Voor een openbaar accountant die in de periode 2010-2012 minder dan 120 PE-punten behaalde, of deze in ieder geval niet registreerde, meldde NBA in 2014 dat de appellant niet voldeed aan zijn registratieplicht. De Accountantskamer verklaarde daarop klacht gegrond, en stelde naast een waarschuwing een geldboete vast van € 900,-.
De boete zou voor 1 mei 2015 voldaan moeten zijn, maar de betaling bleef uit. In het beroep liet de accountant weten dat hij betalingsregelingen had getroffen en daarvan bewijs zou overleggen. De aangeklaagde voerde aan dat de vordering van de rechtbank via een incassobureau liep, waarbij hij werd gesommeerd voor een bedrag van € 1.259,14,- Voor dit bedrag is de aangeklaagde een regeling overeengekomen voor € 200,- per maand.

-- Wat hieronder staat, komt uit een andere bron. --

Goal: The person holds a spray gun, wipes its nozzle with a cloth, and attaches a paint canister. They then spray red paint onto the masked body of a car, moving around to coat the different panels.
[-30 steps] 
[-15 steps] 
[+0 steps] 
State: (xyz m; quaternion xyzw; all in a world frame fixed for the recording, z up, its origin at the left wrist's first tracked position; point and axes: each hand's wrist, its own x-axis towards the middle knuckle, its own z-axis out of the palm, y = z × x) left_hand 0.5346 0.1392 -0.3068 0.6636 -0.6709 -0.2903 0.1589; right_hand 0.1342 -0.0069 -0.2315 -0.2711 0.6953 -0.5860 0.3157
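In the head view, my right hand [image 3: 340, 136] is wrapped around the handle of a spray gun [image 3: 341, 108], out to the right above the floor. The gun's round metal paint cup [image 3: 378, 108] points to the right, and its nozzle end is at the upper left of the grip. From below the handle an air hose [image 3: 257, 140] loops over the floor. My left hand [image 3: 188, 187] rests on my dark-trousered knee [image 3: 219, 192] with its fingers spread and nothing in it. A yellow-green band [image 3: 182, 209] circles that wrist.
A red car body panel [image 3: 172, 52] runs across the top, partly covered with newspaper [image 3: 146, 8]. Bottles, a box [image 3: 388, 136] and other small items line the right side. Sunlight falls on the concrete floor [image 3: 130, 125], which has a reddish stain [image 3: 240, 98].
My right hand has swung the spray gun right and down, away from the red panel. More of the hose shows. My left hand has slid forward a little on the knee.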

In het hoger beroep bij het College van Beroep voor het Bedrijfsleven heeft NBA aangegeven dat zijn geen rol speelt bij de invordering van deze boete. Volgens NBA verwart de aangeklaagde de vordering op de boete echter met het contributiegeld dat NBA via genoemd incassobureau verzorgt en staat dit los van de opgelegde boete.
Volgens het College heeft de aangeklaagde niet aannemelijk gemaakt dat hij de door de Accountantskamer opgelegde boete heeft betaald, dan wel dat hij daartoe een betalingsregeling heeft getroffen. Het beroep is ongegrond verklaard.